Locate the lines of the listing below that hold "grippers", then copy each of them.

+--

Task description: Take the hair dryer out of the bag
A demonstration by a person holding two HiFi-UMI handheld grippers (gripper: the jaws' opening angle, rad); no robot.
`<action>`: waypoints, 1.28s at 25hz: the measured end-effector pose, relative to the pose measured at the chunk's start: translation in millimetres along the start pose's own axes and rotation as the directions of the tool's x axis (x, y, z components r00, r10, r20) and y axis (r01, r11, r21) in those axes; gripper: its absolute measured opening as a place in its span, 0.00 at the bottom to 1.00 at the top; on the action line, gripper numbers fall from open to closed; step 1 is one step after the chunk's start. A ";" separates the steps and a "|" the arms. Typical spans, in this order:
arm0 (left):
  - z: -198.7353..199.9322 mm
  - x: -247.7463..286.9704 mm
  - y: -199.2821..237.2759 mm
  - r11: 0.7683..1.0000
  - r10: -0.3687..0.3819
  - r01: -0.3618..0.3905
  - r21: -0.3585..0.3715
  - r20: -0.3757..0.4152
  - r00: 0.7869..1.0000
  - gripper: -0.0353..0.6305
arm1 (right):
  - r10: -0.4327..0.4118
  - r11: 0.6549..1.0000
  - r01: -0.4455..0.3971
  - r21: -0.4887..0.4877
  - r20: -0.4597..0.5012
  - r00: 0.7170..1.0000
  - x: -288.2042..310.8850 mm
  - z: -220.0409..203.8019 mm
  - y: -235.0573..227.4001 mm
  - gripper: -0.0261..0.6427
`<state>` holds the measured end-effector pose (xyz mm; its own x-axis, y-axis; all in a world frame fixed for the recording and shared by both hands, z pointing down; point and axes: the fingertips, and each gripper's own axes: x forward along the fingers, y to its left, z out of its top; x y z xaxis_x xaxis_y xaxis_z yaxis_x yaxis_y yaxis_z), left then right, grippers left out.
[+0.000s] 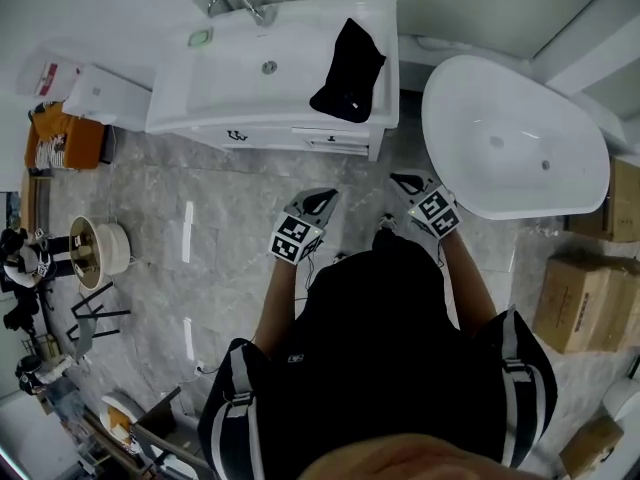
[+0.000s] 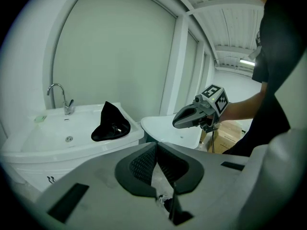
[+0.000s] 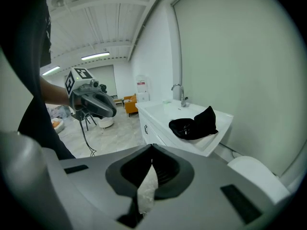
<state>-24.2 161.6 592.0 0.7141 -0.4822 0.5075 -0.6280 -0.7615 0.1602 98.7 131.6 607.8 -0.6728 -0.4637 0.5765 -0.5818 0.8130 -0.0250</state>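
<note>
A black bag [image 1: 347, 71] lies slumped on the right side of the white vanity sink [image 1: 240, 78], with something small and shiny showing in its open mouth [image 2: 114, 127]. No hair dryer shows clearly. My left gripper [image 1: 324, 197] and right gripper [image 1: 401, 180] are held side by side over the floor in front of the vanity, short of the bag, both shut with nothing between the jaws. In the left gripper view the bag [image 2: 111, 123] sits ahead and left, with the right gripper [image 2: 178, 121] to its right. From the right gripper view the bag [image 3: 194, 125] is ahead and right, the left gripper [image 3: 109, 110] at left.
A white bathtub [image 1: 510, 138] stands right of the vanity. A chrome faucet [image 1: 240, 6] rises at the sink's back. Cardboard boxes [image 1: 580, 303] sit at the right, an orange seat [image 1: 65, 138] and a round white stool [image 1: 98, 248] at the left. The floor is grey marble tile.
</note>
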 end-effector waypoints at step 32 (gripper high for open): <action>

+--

_ANSWER SECTION_.
A demonstration by a person holding two HiFi-UMI handheld grippers (gripper: the jaws' opening angle, rad); no robot.
`<state>` holds the measured end-effector pose (xyz mm; its own x-axis, y-axis; all in a world frame fixed for the recording and shared by both hands, z pointing down; point and axes: the fingertips, and each gripper's own axes: x forward along the fingers, y to its left, z out of its top; x y z xaxis_x xaxis_y xaxis_z yaxis_x yaxis_y yaxis_z), left then right, grippers left out.

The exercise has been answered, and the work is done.